[Source material Boundary: Start]
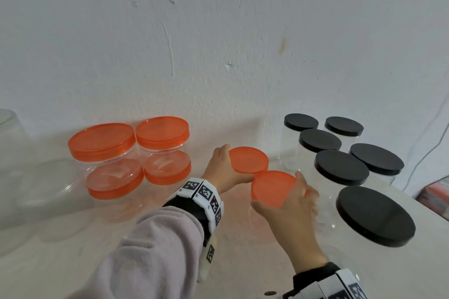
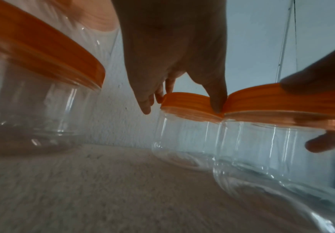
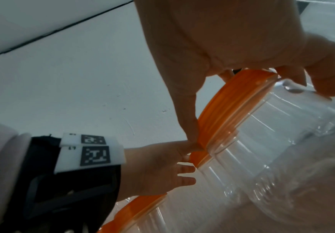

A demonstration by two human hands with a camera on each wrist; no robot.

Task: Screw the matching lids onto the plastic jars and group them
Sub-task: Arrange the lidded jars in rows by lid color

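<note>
Two clear jars with orange lids stand side by side and touching at the table's middle. My left hand grips the rim of the farther orange lid, thumb and fingers curled round it. My right hand grips the nearer orange lid from above; in the right wrist view its fingers clasp the lid's ribbed edge over the clear jar body. The jar bodies are mostly hidden under the hands in the head view.
Stacked orange-lidded jars stand at the back left against the wall. Several black-lidded jars cluster on the right by the table's edge. Lidless clear jars sit at the far left.
</note>
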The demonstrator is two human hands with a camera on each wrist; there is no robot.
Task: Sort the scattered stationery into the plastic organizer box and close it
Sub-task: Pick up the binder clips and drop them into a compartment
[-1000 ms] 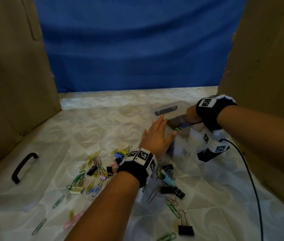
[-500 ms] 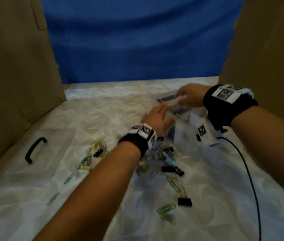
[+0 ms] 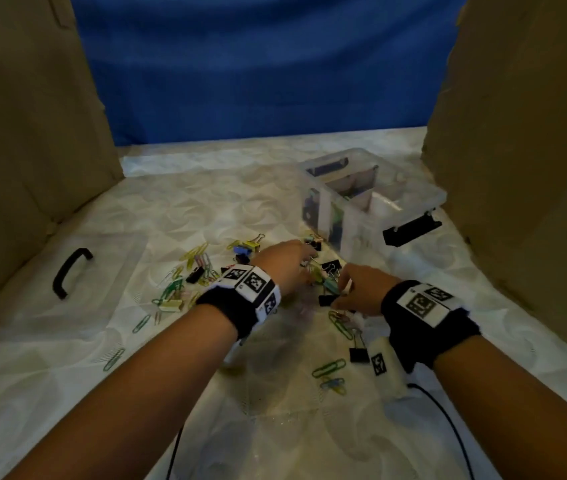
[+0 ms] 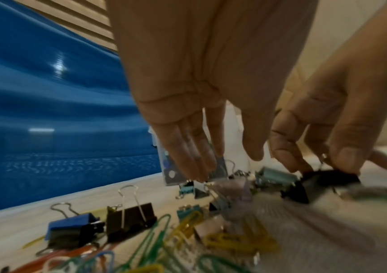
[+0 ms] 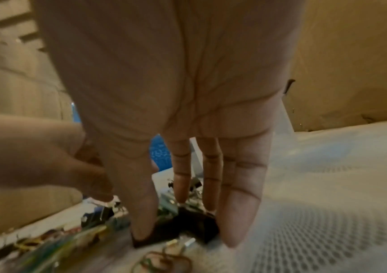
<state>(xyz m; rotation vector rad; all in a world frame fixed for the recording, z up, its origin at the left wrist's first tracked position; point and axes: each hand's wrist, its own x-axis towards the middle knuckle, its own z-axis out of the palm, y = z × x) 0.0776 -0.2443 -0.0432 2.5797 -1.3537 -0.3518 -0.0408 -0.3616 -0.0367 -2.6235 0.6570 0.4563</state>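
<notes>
The clear plastic organizer box (image 3: 410, 197) stands open at the back right, with black latches and some clips in its compartments. Coloured paper clips (image 3: 174, 289) and binder clips lie scattered on the white cloth in front of it. My left hand (image 3: 287, 263) hovers over the pile with straight fingers (image 4: 187, 151) pointing down and holds nothing. Beside it, my right hand (image 3: 342, 289) pinches a black binder clip (image 3: 327, 300) that lies on the cloth, thumb on one side and fingers on the other (image 5: 185, 234). The left wrist view also shows this black binder clip (image 4: 327, 179).
The box's clear lid (image 3: 109, 299) with a black handle (image 3: 70, 271) lies flat at the left. Brown cardboard walls (image 3: 535, 168) close in both sides, and a blue cloth hangs at the back. More clips (image 3: 329, 368) lie near my right wrist. A black cable (image 3: 448, 420) trails from it.
Both hands have left the box and come back toward me, down onto the pile. The right hand has taken hold of a black binder clip.
</notes>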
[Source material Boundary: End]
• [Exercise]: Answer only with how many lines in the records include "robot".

• [Your solution]: 2